Tendemos a idealizar tanto a una persona que, cuando abandonamos nuestra zona de confort y salimos ahí fuera a comernos el mundo, y volvemos a nuestra antigua realidad, nada es como creíamos.
Y creéme, es duro. Es difícil, y a la vez complicado, intentar explicar algo que ni tú misma entiendes. Pero ahí está. Ahí está la idea de que no todo es como creemos que es, que lo que hoy es un "sí", mañana puede ser un "no" y viceversa.

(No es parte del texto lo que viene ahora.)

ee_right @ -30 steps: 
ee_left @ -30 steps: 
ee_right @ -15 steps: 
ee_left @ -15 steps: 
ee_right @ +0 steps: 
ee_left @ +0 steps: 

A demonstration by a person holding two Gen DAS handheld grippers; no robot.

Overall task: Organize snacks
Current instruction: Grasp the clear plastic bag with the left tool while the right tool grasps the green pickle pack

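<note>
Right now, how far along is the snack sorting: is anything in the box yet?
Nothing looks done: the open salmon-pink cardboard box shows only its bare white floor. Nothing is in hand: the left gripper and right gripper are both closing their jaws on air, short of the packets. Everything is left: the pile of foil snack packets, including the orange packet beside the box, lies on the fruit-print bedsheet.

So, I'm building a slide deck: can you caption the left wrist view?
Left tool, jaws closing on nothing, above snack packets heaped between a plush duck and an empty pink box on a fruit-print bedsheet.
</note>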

La mayoría de veces las personas que nos quieren intentan sobreprotegernos de este mundo que no es más que la continua lucha de seguir manteniendo el equilibrio cuando todo se tambalea. Y puede ser que esta sobreprotección sea sinónimo de un escudo que nuestros seres más queridos nos crean para que nada ni nadie pueda hacernos daño. Pero la gran mayoría de veces, este escudo se cae por su propio peso, y los que nos quieren pueden caer en lo erróneo que es intentar evitar que algo te suceda e intentar crear un "camino" el cual está diseñado para ti, pero no es el que verdaderamente debes seguir.
Pronto te das cuenta de que ésa idea que los que te quieren han intentado hacerte creer que es la correcta, la idónea, la perfecta, la única, no lo es. Es cierto. Y es algo que sólo con el tiempo y con la madurez que vayas adquiriendo a lo largo de toda tu vida vas a ir aprendiendo.
Luego llega ése momento en el que te da miedo salir de tu zona de bienestar, porque no conoces qué hay ahí fuera, pero sí lo que hay dentro. Y comienzas una nueva etapa. Porque la vida es eso: son etapas que vas empezando y cerrando. Un continuo ir y venir de nuestras experiencias que van hacer de tu vida una vida única e irrepetible: va a ser tu vida y la de nadie más.
Por lo que siempre es bueno intentar llevar a la persona que quieres por el camino que creas que es el correcto para ella, pero más bueno es dejar que ésa persona se exprese y decida, por sí misma, qué quiere hacer y cómo quiere organizar su vida.